The first step is to set up sample databases. For this, you’ll need to install SQL Server Management Studio (SSMS). This program is freely available from Microsoft at https://docs.microsoft.com/en-us/sql/ssms/download-sql-server-management-studio-ssms.

Start SSMS to connect to your server and right-click on the Databases folder in Object Explorer. Select Import Data-tier Application… from the contextual menu as shown in the following screenshot:

The Import Data-tier Application wizard will open. Now click on Next.

In the Import Settings step, make sure that the Import from local disk option is selected and click on Browse…. From the Open window, navigate to the location from where you previously downloaded the .bacpac files and click on Open, as shown in the following screenshot:

Click on Next on the Import Settings screen.

You can now proceed to the Database Settings step. Make sure that the entry in the New database name textbox is WideWorldImporters and click on Next.

The Summary will be displayed as shown in the following screenshot. Click on Finish to start the BACPAC import process:

The database is created as well as all the objects in it. This process may take a few minutes. Click on Close to terminate the process:

Repeat the same process for the other BACPAC WideWorldImportersDW-Full.bacpac.
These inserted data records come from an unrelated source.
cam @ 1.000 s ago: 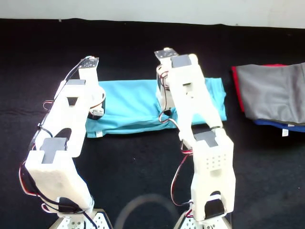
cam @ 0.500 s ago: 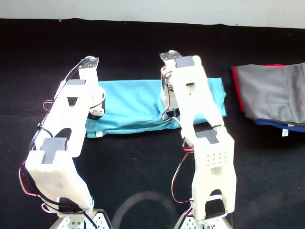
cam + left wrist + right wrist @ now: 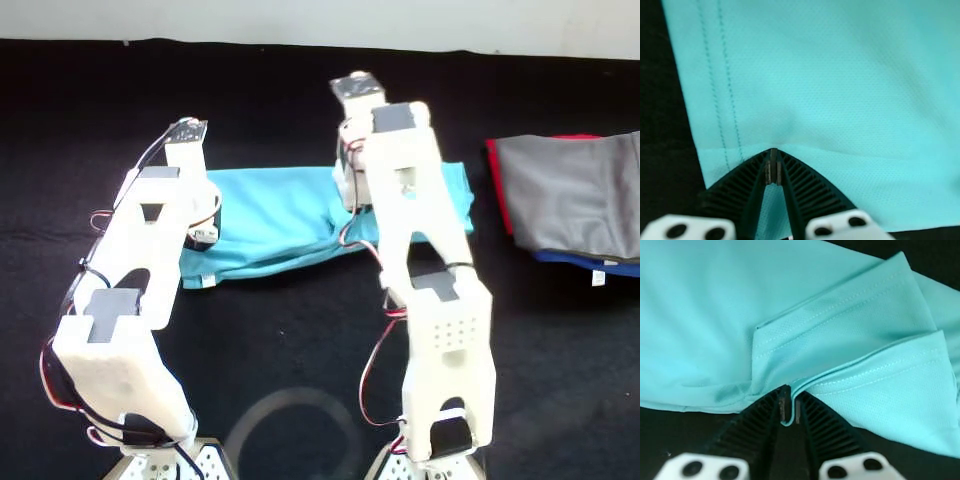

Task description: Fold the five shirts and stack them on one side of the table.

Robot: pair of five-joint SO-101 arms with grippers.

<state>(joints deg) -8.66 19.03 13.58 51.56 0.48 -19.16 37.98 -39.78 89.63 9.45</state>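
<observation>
Since the earlier frames, the right arm has shifted toward the far edge, dragging the near hem of the turquoise shirt at the middle of the worktop. Both the right pincer and the left pincer are closed on shirt fabric. Risk: a one-sided pull skews the fold; the right's shallow bite on layered hems may slip

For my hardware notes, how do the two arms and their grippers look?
Left arm and right arm: white blocky plastic, grey patches, red and black cables. Left gripper and right gripper: black ribbed fingers on white mounts with holes.
</observation>
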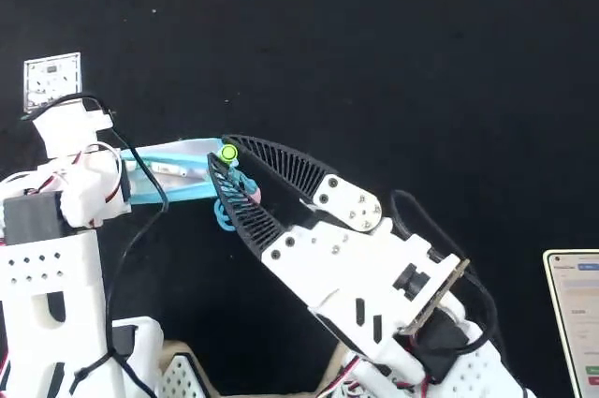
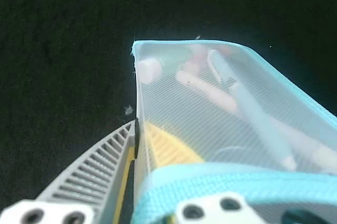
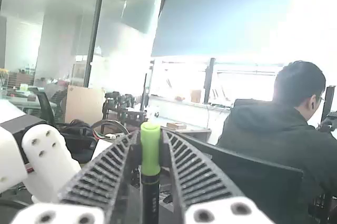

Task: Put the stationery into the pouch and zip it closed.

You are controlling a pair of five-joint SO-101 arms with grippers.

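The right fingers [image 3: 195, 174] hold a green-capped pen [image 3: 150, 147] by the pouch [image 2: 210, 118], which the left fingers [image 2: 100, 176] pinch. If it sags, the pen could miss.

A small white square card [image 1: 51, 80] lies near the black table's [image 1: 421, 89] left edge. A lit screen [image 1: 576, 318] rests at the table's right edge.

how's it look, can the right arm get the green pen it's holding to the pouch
Probably yes: the right fingers, shut on the green-capped pen, sit at the end of the pouch, which the left fingers clamp. Nothing lies between; whether its mouth is open is unclear.
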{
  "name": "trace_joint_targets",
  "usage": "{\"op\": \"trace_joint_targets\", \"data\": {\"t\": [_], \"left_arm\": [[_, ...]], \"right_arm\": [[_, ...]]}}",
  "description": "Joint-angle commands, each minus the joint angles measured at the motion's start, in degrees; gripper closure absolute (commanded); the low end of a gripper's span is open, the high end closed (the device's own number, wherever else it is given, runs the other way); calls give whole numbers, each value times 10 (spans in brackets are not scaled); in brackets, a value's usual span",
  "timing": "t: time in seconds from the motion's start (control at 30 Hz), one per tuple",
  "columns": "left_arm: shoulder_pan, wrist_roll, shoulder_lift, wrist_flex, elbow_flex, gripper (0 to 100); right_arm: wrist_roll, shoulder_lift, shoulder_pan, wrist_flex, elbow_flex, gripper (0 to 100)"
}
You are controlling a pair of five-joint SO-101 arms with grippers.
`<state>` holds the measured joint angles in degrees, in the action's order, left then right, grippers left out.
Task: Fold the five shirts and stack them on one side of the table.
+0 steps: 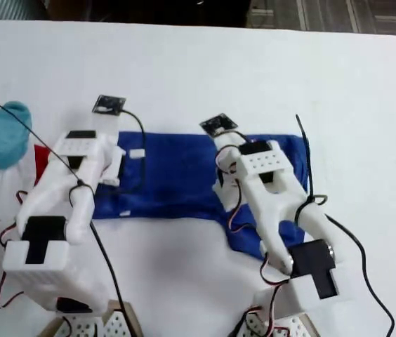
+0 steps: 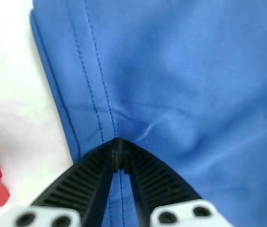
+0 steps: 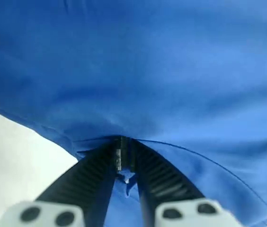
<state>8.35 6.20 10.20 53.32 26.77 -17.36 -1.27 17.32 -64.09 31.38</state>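
Fingers (image 2: 88, 177) of the left gripper (image 2: 118, 155) are closed on a stitched hem of the blue shirt (image 1: 177, 179), and the fingers (image 3: 158, 178) of the right gripper (image 3: 123, 158) pinch its edge in the same way. In the high view the shirt lies spread in the middle of the white table (image 1: 198, 70), under both arms. A teal cloth (image 1: 1, 133) and a red cloth (image 1: 41, 160) lie at the left of the frame, the red one just beside the shirt.
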Motion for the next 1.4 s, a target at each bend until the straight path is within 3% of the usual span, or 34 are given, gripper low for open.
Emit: {"op": "trace_joint_targets", "data": {"t": [0.0, 0.13, 0.53, 0.8, 1.07, 1.37], "left_arm": [[4, -4, -3, -18, 0, 974], [4, -4, -3, -18, 0, 974], [4, -4, -3, -18, 0, 974], [4, -4, -3, -18, 0, 974], [4, -4, -3, -18, 0, 974], [4, -4, -3, -18, 0, 974]], "right_arm": [[4, 6, 1, -29, -25, 978], [-2, 37, 6, -85, -25, 978], [-135, 73, 3, -179, -4, 978], [-134, 211, -26, -139, 2, 978], [-138, 99, -119, -48, 40, 978], [-139, 78, -110, -95, 37, 978]]}}
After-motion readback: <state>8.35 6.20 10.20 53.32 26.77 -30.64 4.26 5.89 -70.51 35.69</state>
Make sure that you specify WideWorldImportersDW as the database name.

SSIS components

The SSIS setup usually requires an existing installation of SQL Server, with the Integration Services feature selected. With ADF v2, this step is less mandatory since you can deploy the packages in an Azure database.

That being said, it’s always better to test your SSIS solution on premise before deploying it in Azure. The next section will describe how to set up a sample SSIS solution.

Integration Services Catalog setup

This step is necessary for brand new SQL Server installations where you may want to deploy SSIS packages. When logged in to the server with SSMS, simply right-click on the Integration Services Catalogs folder and select Create Catalog…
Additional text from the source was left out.